A região descrita, um deserto morto e inabitável, famoso pelo nome de ‘empty quarter’ - literalmente ‘quarteirão vazio’, em inglês - estende-se por mil quilômetros dentro dos Emirados Árabes, e é um dos lugares mais remotos do mundo. O homem com a câmera não é uma ilusão, seu nome é Guilherme Peraro, cineasta londrinense que participou da produção e direção de vários filmes premiados, entre eles Haruo Ohara, vencedor de vários prêmios no festival de Gramado de 2010.  “Desde quando eu pisei pela primeira vez no oriente médio eu pensei em produzir um documentário que conseguisse retratar a sensação de viver em um lugar como aquele” comenta.

Peraro é formado em Engenharia e passou o período de alguns anos trabalhando em uma empresa de prospecção de petróleo no Oriente Médio, mas nunca abandonou sua paixão pela sétima arte. “desde quando eu era pequeno sonhava em fazer filmes, assistia tudo que passava na TV e trocava fitas VHS com meus amigos. Acho que cinema tem mais a ver com paixão do que com qualquer outra coisa” diz Guilherme, que transformou sua paixão em algo concreto ao ser um dos fundadores da Mostra Cinema de Londrina e conciliar sua carreira de engenheiro com uma produção cinematográfica respeitável “acho que é para fazer cinema é preciso dar o primeiro passo. Sua vontade de fazer um filme precisa ser maior do que qualquer outra coisa. No fim, sempre é muito gratificante.”
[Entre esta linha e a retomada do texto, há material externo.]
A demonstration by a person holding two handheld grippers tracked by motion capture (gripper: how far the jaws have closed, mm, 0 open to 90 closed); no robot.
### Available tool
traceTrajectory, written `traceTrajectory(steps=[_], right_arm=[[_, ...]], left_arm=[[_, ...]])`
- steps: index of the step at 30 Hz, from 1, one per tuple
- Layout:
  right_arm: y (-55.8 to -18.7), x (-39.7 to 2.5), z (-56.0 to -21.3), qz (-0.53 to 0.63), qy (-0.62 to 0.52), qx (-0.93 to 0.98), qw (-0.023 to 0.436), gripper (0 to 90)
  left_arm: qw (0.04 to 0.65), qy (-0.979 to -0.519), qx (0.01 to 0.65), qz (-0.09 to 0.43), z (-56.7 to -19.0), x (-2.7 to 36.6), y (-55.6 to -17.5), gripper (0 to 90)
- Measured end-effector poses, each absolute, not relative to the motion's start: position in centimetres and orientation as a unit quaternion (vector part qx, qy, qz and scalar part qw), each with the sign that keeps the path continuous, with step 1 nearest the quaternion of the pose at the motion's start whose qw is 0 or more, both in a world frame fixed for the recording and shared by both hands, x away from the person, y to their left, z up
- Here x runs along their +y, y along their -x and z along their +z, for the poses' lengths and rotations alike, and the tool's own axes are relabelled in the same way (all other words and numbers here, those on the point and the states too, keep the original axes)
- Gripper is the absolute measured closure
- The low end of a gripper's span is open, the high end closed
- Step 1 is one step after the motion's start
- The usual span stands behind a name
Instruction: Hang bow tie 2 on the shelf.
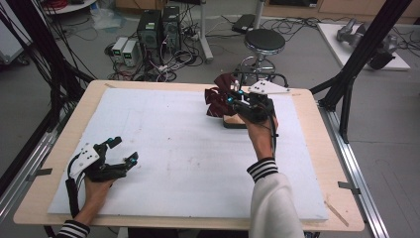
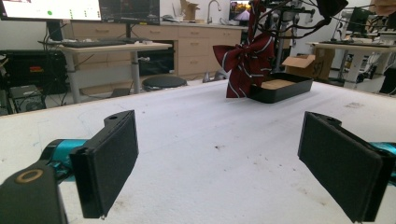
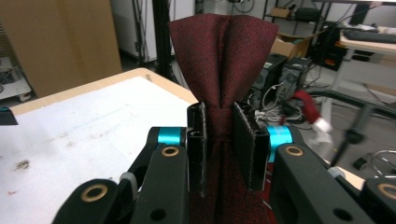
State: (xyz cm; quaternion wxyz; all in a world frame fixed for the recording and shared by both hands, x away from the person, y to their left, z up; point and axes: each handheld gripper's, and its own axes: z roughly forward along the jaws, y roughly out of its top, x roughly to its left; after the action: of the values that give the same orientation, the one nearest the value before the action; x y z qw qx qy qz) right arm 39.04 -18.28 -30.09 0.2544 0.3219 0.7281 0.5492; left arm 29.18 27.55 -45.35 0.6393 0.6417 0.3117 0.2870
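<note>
Overhead, the right gripper [image 1: 236, 101] holds a maroon bow tie [image 1: 218, 94] pinched at its knot just above the black tray [image 1: 233, 122], while the left gripper [image 1: 118, 153] rests far off, jaws apart.

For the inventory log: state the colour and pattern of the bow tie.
Dark red bow tie with thin pale stripes, clearest in the left gripper view.

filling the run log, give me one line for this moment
right gripper: shut on bow tie, above black tray | left gripper: open, idle near table edge

A lab: computer towers [image 1: 159, 29], tangled cables [image 1: 168, 62], monitors [image 2: 51, 9]
</note>
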Motion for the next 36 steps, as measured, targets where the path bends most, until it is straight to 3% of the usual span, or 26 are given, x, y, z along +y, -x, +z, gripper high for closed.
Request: traceTrajectory(steps=[18,36], right_arm=[[-38.4,-21.4,-29.6,0.538,-0.363,0.694,0.312,76.0],[-39.0,-22.0,-29.8,0.535,-0.388,0.671,0.338,76.0]], left_arm=[[0.640,-0.641,0.311,0.288,-45.4,27.5,-29.1,12.6],[0.639,-0.640,0.313,0.289,-45.4,27.6,-29.1,12.6]])
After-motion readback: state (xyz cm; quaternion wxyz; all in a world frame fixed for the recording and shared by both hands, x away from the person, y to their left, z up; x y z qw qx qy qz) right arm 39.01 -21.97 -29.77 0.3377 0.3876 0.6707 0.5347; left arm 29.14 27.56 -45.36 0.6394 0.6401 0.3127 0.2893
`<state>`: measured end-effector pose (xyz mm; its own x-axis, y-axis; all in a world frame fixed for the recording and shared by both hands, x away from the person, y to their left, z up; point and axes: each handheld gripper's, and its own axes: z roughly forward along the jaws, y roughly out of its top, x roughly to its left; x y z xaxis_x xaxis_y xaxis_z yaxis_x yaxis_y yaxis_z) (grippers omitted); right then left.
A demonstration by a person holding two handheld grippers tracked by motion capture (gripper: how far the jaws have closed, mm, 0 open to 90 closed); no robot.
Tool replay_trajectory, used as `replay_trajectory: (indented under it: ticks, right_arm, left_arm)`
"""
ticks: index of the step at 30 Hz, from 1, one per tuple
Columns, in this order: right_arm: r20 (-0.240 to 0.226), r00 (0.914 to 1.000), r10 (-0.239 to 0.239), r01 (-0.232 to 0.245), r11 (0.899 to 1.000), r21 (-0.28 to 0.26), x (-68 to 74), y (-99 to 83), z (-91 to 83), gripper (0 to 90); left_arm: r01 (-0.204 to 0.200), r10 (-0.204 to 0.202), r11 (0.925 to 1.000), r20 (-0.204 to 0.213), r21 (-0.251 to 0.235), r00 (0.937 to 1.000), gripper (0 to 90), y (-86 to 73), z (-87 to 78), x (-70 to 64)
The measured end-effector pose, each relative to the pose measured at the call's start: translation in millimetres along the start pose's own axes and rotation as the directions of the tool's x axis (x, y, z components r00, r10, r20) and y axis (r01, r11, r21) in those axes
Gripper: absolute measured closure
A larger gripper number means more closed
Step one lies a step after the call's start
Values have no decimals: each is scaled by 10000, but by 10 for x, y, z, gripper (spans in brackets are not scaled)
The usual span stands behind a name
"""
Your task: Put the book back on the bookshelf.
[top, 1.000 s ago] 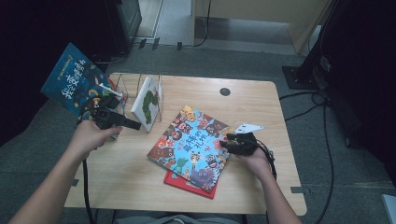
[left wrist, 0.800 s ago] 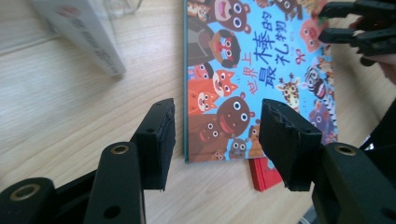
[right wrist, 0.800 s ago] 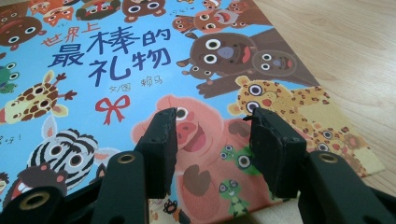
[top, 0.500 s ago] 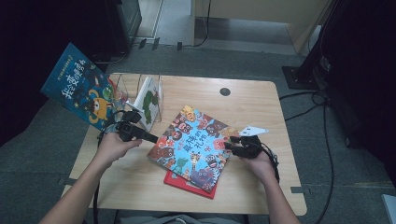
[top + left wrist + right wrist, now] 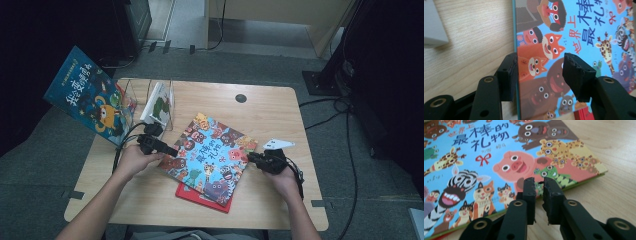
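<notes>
A picture book with cartoon animals on a blue cover (image 5: pixel 212 150) lies slanted in the middle of the wooden table (image 5: pixel 272 117), on top of a red book (image 5: pixel 197 194). My left gripper (image 5: pixel 175 150) is open at the book's left edge. In the left gripper view (image 5: pixel 540 60) one jaw is on the table side of the edge and the other is over the cover (image 5: pixel 584 32). My right gripper (image 5: pixel 250 156) is at the book's right edge. In the right gripper view (image 5: pixel 539 182) its jaws stand almost together with nothing between them, just above the cover's edge (image 5: pixel 486 157).
A clear wire rack (image 5: pixel 167 112) at the table's back left holds a white and green book (image 5: pixel 160 102). A large blue book (image 5: pixel 87 95) leans out past the table's left edge. A round cable hole (image 5: pixel 241 98) is near the back edge. Cables run on the floor at right.
My left gripper has moved from the rack down and to the right, to the animal book's left edge. The right gripper has stayed at the book's right edge.
</notes>
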<state>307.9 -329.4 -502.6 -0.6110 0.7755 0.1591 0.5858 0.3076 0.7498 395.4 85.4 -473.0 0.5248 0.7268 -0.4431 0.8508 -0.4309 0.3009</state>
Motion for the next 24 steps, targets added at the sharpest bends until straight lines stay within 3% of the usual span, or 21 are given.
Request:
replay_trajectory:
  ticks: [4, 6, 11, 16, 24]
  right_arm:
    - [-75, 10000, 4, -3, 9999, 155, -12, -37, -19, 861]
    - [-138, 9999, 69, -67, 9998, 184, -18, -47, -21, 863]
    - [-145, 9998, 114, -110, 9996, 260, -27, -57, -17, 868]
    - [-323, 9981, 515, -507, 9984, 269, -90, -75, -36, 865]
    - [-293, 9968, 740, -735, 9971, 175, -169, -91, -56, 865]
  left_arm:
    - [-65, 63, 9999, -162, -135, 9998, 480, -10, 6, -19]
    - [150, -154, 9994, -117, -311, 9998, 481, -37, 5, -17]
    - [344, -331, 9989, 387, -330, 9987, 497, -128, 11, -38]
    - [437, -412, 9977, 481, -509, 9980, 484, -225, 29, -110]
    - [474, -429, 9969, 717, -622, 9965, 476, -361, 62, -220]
As filmagens do seu novo documentário experimental, que possui o nome provisório de Marhaba – ‘bem-vindo’ em árabe – foram feitas durante as viagens do engenheiro/cineasta e duraram quatro anos para serem compilada “quando eu tinha um intervalo ou um dia de folga no trabalho, eu aproveitava para fazer filmagens das coisas que me chamavam a atenção” conta Guilherme. Ele, que viajou com sua lente por entre as luxuosas rodovias e gigantescos edifícios recém-construídos de Abu Dhabi, passando por entre as ruelas sujas e feiras a céu aberto – chamadas de Souk – dentro do Paquistão, e relata uma visão muito peculiar: a do estrangeiro perdido em uma terra que não parece ter uma identidade formada “uma sensação muito forte que eu tive fazendo esse filme era de que eu estava morando em um lugar de mentira, porque é uma região em que a maioria das pessoas não estão lá definitivamente. Na verdade, [os Emirados Árabes] são países de passagem” completa.
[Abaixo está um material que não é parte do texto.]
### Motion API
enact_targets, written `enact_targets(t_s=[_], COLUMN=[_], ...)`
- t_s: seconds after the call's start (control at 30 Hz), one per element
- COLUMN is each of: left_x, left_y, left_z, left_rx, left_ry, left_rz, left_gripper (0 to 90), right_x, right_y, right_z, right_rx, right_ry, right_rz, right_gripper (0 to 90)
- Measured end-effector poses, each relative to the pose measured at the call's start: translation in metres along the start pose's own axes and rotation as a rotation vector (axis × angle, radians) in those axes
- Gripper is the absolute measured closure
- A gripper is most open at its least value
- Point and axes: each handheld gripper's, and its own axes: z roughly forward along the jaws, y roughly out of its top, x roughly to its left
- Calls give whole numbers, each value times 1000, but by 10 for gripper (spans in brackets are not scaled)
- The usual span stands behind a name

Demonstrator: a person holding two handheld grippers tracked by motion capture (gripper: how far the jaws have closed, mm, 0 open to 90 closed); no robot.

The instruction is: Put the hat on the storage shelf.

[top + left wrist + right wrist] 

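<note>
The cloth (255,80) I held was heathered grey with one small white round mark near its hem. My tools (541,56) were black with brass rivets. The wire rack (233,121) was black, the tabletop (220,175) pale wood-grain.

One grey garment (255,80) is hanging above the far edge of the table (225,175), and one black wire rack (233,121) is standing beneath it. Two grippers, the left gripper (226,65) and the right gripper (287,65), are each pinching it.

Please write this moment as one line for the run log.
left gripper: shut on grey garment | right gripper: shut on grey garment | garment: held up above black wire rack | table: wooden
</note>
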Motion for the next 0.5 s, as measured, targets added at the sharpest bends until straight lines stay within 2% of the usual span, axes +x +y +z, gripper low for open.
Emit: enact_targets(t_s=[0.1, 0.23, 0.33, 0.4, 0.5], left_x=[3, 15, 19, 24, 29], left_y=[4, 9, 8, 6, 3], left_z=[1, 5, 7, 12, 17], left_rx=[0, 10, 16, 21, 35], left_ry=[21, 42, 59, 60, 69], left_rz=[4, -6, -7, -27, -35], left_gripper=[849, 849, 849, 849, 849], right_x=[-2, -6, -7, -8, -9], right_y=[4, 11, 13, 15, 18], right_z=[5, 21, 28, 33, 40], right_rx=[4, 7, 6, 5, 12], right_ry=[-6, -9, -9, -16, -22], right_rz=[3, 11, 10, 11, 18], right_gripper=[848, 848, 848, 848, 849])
O objetivo de Peraro com este documentário experimental - que ainda encontra-se em fase de montagem - é tentar demonstrar os seus sentimentos das viagens através de planos de câmera que dão a impressão de distanciamento; os olhares se esgueiram pelas ruas, observam de longe essa cultura nos quais os caminhos novos e antigos se cruzam e entrelaçam – uma cultura onde a forte tradição se debate frente a frente com tecnologia, e que a riqueza  é proporcionada pelo ouro negro que jorra nas entranhas dessa peculiar terra seca e áspera – tudo isto pontuado com a trilha melódica do seu amigo e músico Kamal Mussalam, que é cidadão da Jordânia e toca jazz com toques da cultura arábica. Nada mais adequado.

Depois do término deste projeto, o cineasta londrinense não pensa em descansar sua câmera por muito tempo “quando eu voltar para os Emirados, um sonho louco que eu tenho é o de fazer igual o aventureiro Wilfred Thesiger, e documentar a travessia do ‘empty quarter’ com a ajuda dos nômades. Aquele lugar é fascinante.” Apesar de o aventureiro etíope escrever sobre essa região como sendo uma ‘terra amarga, desidratada, que não conhece nada de delicadeza ou facilidade’, as imagens e depoimentos inspiradores do cineasta londrinense nos levam a pensar que, dentro do vazio do deserto, existe ainda muita beleza para ser revelada.